The discussion is rooted in Clark’s ongoing series analyzing AI development timelines, where he previously emphasized the importance of understanding potential bottlenecks and paradigm shifts. The recent essay’s novelty lies in explicitly quantifying the probabilities and emphasizing the structural implications of a potential paradigm limit.
“Clark’s recent essay introduces a critical bifurcation in AI forecasting, with a 60% chance of rapid progress and a 40% chance of fundamental limits, signaling a potential paradigm shift.”
— Thorsten Meyer
Uncertainties Surrounding the Forecast Probabilities
While Clark’s analysis is detailed, some uncertainties remain. The precise likelihood of achieving the 2026 corporate targets, the pace of technological progress, and how industry responses will evolve are still debated. The 40% probability of fundamental limits is based on current assessments but could shift with new breakthroughs or setbacks. Additionally, the implications of a paradigm shift are not fully mapped out, leaving some ambiguity about long-term trajectories.

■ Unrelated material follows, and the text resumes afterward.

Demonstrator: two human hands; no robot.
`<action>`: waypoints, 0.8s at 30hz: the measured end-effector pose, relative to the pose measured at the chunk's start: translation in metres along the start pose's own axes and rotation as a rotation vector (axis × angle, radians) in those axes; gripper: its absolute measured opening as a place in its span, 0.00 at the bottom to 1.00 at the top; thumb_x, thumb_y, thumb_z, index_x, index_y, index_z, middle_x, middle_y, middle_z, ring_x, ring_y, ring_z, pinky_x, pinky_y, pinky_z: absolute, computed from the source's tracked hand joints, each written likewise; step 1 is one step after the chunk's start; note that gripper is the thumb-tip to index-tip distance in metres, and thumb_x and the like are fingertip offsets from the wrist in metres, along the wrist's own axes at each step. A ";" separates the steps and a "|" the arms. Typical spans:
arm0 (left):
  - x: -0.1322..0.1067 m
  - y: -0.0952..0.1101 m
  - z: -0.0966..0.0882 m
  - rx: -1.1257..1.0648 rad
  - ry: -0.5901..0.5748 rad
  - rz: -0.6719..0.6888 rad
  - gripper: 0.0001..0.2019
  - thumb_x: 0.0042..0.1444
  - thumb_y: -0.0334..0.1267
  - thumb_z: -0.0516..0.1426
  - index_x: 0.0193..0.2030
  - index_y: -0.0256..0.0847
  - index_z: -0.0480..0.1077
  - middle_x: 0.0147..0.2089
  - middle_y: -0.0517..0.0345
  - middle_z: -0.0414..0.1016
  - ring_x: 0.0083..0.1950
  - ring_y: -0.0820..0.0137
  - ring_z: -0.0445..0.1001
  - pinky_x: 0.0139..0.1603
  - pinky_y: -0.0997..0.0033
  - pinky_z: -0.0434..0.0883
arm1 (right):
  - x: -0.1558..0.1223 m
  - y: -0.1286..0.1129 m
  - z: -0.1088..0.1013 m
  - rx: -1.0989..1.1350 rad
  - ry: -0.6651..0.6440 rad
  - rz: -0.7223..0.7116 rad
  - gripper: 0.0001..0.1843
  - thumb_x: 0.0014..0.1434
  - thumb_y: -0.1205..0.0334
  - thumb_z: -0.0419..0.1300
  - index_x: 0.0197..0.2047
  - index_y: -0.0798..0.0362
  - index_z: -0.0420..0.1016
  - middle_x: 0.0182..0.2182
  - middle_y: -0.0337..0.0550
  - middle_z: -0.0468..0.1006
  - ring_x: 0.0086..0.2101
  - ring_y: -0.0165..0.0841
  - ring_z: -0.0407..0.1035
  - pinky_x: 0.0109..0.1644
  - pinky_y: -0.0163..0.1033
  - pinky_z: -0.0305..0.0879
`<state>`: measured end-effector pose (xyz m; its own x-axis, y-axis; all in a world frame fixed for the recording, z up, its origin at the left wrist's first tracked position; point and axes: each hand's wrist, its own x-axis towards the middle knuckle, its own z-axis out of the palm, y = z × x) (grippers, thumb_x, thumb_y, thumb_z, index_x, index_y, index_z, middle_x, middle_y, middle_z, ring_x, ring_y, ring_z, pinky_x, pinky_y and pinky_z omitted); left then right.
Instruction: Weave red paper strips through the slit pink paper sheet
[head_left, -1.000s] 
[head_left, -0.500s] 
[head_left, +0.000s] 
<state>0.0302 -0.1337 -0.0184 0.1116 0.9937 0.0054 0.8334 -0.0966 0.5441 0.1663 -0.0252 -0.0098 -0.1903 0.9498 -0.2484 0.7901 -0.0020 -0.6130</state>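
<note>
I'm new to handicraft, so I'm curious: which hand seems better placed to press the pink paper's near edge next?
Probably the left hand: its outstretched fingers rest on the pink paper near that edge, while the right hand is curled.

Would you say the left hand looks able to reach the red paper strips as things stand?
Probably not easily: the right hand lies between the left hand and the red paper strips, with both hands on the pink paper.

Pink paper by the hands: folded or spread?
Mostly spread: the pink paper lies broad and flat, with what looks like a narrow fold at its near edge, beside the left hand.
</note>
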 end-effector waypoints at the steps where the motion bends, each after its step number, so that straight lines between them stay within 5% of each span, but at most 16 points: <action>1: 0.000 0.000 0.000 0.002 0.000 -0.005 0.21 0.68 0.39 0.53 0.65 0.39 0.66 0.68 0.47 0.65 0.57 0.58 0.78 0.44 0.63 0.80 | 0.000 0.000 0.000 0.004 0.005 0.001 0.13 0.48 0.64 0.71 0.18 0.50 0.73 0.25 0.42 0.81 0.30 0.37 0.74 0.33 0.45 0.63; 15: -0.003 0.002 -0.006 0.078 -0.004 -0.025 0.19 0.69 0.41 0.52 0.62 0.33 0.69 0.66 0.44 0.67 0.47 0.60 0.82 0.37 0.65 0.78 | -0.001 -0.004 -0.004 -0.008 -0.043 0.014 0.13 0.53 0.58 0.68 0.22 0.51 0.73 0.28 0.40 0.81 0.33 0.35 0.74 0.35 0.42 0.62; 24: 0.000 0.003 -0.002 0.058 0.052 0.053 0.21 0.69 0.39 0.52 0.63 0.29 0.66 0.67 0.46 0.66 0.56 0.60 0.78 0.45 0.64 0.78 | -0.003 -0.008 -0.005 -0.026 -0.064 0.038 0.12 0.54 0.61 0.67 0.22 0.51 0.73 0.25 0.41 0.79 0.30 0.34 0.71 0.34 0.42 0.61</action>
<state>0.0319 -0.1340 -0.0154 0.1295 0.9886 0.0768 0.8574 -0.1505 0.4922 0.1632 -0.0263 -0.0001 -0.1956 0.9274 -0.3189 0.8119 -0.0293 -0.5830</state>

Next Steps for Industry and Researchers
Industry players and policymakers will need to incorporate this bifurcated outlook into planning, funding, and regulation. Further research is expected to focus on identifying potential paradigm limits and alternative architectures. Clark’s essay encourages a reassessment of current assumptions, with ongoing monitoring of corporate milestones and technological developments over the coming months. The field may see increased emphasis on fundamental research to prepare for either scenario.
Key Questions
What does Clark’s 60% forecast mean for AI timelines?
It suggests there is a more than even chance that automated AI R&D will be achieved by 2028, indicating a high probability of near-term breakthroughs if current trajectories hold.
What are the implications if the 40% scenario occurs?
It would imply that current paradigms are fundamentally limited, potentially delaying AI progress beyond 2028 and prompting a reevaluation of research directions and foundational assumptions.
How reliable are Clark’s probability estimates?
Clark’s estimates are based on current industry commitments, technological assessments, and expert opinions, but inherent uncertainties in research progress mean these probabilities are subject to change as new information emerges.
Does this forecast suggest a need for regulatory change?
Yes, understanding the bifurcation in AI progress timelines can help policymakers prepare for rapid deployment or unexpected delays, influencing regulation and safety measures.